Without loss of generality we can assume $∥ g ∥ = 1$ , and write out $g = g_{0} + g_{1}$ where $g_{0} = \sum_{i = 0}^{d} c_{i} z^{i}$ satisfy $| c_{d} | = 1$ and $| c_{i} | \leq 1$ , $∥ g_{1} ∥ < 1$ . Since $g_{0}$ is monic, we can write $f = q_{0} g_{0} + r_{0} = q_{0} g + r_{0} - q_{0} g_{1}$ with $\deg (r_{0}) < d$ and $∥ f ∥ = max (∥ q_{0} ∥, ∥ r_{0} ∥)$ . We also note that $∥ q_{0} g_{1} ∥ = ∥ q_{0} ∥ \cdot ∥ g_{1} ∥$ is strictly decreasing. Continuing division along $- q_{0} g_{1}$ we can get $\begin{aligned} f & = q_{0} g + r_{0} + q_{1} g + r_{1} + \dots \\ = g (q_{0} + q_{1} + \dots) + (r_{0} + r_{1} + \dots) \end{aligned}$ with $∥ q_{i} ∥ \leq ∥ f ∥ \cdot ∥ g_{1} ∥^{i}$ and $∥ r_{i} ∥ \leq ∥ f ∥ \cdot ∥ g_{1} ∥^{i}$ . The series converges since $∥ g_{1} ∥ < 1$ . In fact $max (∥ q_{1} ∥, ∥ r_{1} ∥) = ∥ q_{0} g_{1} ∥ \leq ∥ f ∥ ∥ g_{1} ∥$ , similarly $max (∥ q_{i} ∥, ∥ r_{i} ∥) \leq ∥ f ∥ ∥ g_{1} ∥^{i}$ . This tells us $∥ f ∥ = max (∥ q_{0} ∥, ∥ r_{0} ∥) \geq max (∥ q ∥, ∥ r ∥),$ and the other direction is derived from the equality $f = g q + r$ by applying the ultrametric inequality.
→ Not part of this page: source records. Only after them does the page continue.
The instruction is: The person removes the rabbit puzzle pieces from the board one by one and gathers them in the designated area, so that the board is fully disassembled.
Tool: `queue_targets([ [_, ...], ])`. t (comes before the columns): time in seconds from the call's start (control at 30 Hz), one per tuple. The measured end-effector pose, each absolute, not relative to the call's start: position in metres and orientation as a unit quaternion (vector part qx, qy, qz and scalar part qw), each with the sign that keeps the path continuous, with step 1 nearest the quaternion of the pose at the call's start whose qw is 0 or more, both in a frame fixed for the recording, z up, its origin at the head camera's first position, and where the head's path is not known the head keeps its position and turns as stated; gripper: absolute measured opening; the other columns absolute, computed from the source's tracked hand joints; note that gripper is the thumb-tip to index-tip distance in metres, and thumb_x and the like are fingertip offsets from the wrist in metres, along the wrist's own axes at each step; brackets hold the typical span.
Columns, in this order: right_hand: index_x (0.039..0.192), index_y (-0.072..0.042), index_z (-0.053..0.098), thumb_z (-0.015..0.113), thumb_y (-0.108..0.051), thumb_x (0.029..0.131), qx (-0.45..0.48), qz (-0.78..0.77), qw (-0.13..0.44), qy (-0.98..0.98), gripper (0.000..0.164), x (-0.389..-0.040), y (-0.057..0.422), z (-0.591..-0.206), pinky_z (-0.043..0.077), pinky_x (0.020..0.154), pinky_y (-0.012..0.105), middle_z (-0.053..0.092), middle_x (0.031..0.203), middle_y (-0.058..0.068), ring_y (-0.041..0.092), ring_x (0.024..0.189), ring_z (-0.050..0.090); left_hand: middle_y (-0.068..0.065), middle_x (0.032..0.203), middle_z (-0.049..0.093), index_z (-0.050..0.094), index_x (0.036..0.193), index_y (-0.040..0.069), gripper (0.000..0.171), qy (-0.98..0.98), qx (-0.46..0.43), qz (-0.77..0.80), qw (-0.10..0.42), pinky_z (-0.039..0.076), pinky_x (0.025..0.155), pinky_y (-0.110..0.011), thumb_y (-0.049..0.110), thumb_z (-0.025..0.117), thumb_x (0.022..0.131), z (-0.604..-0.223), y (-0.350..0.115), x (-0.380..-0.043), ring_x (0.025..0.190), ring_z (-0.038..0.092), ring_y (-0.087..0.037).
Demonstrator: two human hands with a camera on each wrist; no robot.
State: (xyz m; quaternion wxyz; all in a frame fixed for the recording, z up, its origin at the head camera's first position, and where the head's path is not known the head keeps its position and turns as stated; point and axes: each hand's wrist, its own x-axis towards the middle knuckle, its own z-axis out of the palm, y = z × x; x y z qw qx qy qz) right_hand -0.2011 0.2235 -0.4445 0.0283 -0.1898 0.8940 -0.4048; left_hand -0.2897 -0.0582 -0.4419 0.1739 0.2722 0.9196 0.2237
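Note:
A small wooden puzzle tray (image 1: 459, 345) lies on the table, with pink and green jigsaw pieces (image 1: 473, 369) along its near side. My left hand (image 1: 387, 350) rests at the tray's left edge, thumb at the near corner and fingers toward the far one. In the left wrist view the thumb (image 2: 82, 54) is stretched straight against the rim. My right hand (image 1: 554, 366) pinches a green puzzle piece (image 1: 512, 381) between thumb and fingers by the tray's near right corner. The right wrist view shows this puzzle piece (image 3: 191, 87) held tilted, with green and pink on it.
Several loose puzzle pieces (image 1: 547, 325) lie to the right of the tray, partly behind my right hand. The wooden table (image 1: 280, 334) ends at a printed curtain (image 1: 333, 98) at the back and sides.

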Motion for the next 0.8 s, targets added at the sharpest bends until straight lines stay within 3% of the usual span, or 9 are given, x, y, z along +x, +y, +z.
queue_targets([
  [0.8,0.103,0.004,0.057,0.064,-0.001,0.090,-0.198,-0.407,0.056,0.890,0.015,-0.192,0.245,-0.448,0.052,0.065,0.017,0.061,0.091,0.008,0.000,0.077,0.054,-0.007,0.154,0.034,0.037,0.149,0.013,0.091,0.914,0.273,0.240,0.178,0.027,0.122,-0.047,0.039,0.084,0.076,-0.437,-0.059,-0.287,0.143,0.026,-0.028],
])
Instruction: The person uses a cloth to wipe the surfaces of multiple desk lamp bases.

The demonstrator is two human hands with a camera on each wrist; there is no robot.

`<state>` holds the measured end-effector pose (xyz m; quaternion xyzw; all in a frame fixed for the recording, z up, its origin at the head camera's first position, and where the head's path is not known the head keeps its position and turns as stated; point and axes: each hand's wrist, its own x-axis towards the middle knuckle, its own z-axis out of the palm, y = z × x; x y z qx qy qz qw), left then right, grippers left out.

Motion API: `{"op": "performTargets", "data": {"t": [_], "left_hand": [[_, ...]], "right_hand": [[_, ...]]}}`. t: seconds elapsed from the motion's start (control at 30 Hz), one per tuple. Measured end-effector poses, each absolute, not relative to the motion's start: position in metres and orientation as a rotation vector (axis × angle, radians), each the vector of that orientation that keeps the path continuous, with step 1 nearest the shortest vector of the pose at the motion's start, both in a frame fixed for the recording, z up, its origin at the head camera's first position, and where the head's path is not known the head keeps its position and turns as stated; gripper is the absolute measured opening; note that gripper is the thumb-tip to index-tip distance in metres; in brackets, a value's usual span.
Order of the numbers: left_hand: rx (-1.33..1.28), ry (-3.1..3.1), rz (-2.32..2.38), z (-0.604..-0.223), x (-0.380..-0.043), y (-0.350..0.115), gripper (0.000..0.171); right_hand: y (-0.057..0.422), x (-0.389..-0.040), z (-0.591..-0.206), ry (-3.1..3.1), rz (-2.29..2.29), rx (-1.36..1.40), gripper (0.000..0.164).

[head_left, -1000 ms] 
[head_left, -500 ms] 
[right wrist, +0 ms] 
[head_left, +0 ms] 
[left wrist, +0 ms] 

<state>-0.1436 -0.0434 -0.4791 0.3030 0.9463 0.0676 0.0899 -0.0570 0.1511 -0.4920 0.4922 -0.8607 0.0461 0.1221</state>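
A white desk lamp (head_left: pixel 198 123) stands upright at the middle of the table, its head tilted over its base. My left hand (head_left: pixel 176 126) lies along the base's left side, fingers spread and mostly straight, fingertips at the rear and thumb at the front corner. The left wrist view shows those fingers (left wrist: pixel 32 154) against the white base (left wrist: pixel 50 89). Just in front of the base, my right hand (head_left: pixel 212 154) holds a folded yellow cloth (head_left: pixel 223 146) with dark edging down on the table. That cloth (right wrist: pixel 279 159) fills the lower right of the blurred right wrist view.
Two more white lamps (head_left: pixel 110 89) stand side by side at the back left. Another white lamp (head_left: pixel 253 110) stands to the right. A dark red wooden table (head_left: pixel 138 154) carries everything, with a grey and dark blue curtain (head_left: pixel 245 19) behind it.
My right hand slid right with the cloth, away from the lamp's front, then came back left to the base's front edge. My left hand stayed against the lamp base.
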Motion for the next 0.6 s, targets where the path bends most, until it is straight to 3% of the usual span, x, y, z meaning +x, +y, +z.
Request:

In the general case where $∥ g ∥ = | c_{g} | \neq 1$ , we can reduce to the case by applying the proposition with $g / c_{g}$ and write $f = (g / c_{g}) (c_{g} q) + r$ where we have $∥ f ∥ = max (∥ c_{g} q ∥, ∥ r ∥) = max (∥ g ∥ \cdot ∥ q ∥, ∥ r ∥)$ .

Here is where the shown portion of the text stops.